### [TASK GOAL]
Wherever a line in the data holds the word "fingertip", pull that line out.

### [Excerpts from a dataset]

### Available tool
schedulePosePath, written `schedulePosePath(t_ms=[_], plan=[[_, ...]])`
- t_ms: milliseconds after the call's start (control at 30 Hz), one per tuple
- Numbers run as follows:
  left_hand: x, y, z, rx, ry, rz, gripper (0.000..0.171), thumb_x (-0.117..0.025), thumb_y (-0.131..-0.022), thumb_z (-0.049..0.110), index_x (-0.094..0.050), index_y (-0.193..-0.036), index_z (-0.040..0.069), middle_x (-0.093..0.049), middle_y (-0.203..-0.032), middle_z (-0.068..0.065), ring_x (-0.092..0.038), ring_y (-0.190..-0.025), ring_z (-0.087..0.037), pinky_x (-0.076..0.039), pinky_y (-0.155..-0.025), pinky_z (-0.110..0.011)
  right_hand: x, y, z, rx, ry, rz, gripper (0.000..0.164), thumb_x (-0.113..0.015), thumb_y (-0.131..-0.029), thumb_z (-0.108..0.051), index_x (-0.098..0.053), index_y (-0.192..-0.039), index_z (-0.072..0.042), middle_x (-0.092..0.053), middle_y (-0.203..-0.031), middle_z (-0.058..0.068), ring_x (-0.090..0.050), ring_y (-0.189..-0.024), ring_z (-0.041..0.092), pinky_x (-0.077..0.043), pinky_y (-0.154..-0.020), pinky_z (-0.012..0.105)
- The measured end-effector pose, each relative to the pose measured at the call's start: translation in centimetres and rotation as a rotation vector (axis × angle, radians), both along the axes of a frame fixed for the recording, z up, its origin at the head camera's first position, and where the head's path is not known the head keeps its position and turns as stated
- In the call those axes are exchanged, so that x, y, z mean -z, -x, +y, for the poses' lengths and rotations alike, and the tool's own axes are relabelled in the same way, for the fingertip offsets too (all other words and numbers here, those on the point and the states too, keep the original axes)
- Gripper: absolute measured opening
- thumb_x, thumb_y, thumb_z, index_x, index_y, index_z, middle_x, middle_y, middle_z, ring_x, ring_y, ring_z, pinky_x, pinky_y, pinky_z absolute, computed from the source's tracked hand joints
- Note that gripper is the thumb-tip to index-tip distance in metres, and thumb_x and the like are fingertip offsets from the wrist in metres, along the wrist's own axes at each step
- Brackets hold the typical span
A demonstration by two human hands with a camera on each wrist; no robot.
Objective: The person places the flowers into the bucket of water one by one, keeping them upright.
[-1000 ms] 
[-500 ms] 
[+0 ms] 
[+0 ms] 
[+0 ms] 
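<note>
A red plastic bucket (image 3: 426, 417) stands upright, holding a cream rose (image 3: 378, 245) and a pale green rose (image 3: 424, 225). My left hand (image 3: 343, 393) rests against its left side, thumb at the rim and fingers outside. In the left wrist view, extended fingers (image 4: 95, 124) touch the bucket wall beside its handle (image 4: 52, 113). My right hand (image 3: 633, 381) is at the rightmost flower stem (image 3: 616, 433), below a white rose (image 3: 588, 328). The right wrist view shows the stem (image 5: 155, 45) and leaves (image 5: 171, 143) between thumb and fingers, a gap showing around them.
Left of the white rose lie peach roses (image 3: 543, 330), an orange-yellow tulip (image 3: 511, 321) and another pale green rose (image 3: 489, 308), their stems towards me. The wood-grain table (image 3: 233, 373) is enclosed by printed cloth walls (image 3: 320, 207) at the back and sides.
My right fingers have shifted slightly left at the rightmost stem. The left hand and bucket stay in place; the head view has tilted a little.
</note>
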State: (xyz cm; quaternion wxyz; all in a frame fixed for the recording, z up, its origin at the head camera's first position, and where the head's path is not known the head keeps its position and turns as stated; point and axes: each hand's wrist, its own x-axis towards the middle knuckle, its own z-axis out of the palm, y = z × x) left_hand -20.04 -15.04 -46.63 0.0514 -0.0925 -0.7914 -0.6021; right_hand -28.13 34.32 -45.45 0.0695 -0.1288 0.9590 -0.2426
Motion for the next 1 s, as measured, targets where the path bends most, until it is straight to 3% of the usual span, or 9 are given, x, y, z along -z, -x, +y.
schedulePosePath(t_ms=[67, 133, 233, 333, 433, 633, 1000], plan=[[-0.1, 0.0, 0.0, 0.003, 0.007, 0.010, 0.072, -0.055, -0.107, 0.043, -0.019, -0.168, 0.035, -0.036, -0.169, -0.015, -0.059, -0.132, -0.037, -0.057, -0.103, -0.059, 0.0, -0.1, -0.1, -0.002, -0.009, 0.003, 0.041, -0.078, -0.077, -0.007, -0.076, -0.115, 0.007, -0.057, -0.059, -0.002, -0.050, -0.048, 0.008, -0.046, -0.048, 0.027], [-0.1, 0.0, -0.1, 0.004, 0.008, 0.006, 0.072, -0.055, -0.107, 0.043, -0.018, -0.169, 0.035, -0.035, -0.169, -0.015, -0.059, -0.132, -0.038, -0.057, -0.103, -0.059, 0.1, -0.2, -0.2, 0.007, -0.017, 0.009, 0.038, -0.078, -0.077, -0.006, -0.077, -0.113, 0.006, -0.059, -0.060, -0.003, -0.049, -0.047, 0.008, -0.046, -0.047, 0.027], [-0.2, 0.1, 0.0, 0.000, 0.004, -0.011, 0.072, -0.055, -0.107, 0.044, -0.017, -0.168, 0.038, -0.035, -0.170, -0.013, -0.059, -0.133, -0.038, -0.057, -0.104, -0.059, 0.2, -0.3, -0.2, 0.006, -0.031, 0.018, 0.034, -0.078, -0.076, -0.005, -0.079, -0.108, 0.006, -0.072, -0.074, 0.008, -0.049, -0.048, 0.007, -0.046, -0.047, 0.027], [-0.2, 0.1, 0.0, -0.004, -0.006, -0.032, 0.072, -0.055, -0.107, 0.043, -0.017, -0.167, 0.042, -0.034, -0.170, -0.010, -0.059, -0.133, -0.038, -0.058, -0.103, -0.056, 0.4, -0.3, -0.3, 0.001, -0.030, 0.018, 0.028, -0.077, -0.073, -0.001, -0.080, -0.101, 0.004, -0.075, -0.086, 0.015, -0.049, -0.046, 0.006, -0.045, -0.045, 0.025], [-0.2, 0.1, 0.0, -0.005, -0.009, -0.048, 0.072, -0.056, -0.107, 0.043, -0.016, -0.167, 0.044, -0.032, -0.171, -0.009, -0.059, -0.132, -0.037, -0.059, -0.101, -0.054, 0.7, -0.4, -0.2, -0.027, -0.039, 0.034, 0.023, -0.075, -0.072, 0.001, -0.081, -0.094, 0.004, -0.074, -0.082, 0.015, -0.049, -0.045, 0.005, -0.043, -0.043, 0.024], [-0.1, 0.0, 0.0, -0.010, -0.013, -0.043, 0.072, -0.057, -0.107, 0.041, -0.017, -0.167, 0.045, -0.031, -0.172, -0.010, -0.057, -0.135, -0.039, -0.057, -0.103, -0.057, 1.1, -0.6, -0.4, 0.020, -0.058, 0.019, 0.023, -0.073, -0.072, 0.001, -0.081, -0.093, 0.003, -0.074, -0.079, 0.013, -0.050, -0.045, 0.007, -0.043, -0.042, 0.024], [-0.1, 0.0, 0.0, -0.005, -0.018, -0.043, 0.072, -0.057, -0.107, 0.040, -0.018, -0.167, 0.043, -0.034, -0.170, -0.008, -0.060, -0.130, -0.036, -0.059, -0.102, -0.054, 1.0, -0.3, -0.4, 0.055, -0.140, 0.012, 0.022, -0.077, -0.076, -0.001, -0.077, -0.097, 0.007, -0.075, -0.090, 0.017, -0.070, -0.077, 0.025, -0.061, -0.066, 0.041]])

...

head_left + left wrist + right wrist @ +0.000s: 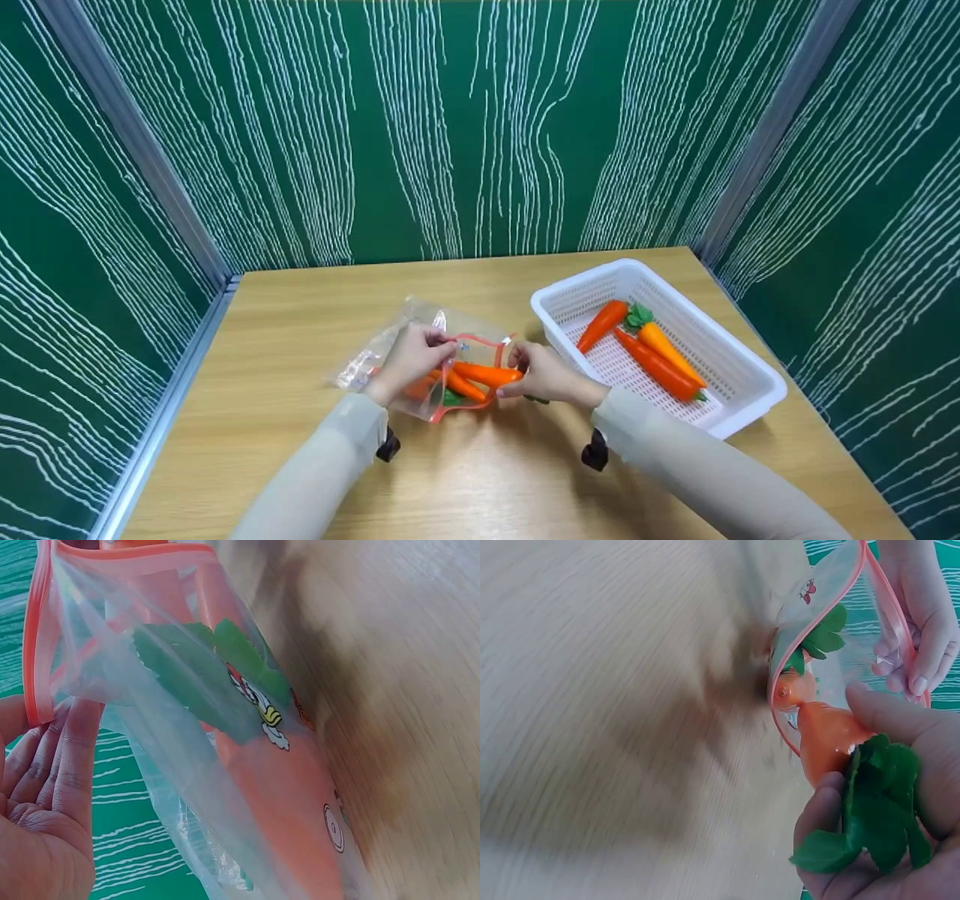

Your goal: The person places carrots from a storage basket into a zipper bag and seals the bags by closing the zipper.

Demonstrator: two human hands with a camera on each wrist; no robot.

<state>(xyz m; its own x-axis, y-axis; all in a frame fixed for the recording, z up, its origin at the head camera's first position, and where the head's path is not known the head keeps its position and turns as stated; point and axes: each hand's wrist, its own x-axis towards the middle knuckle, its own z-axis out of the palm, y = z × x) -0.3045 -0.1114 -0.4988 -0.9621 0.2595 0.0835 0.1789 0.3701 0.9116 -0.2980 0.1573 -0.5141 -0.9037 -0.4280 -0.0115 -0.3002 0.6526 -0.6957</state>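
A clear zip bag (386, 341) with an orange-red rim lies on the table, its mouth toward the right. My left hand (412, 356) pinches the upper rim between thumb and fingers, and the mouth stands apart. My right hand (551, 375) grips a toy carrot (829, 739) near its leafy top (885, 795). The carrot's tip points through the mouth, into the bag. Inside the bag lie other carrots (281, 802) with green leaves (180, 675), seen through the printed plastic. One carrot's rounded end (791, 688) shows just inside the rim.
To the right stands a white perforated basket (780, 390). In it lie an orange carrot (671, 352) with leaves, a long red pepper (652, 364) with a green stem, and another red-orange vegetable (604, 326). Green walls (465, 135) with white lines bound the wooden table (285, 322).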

### [REPLY TO THE EXERCISE]
- In the call those axes are exchanged, so that x, y, z mean -z, -x, +y, for the poses' lengths and rotations alike, and the tool's own axes are relabelled in the same way, for the fingertip offsets too (all other words and numbers here, those on the point and the states too, keep the original axes)
- Note that gripper is the thumb-tip to index-tip distance in metres, and thumb_x and the like are fingertip offsets from the wrist in metres, along the wrist's own axes at each step

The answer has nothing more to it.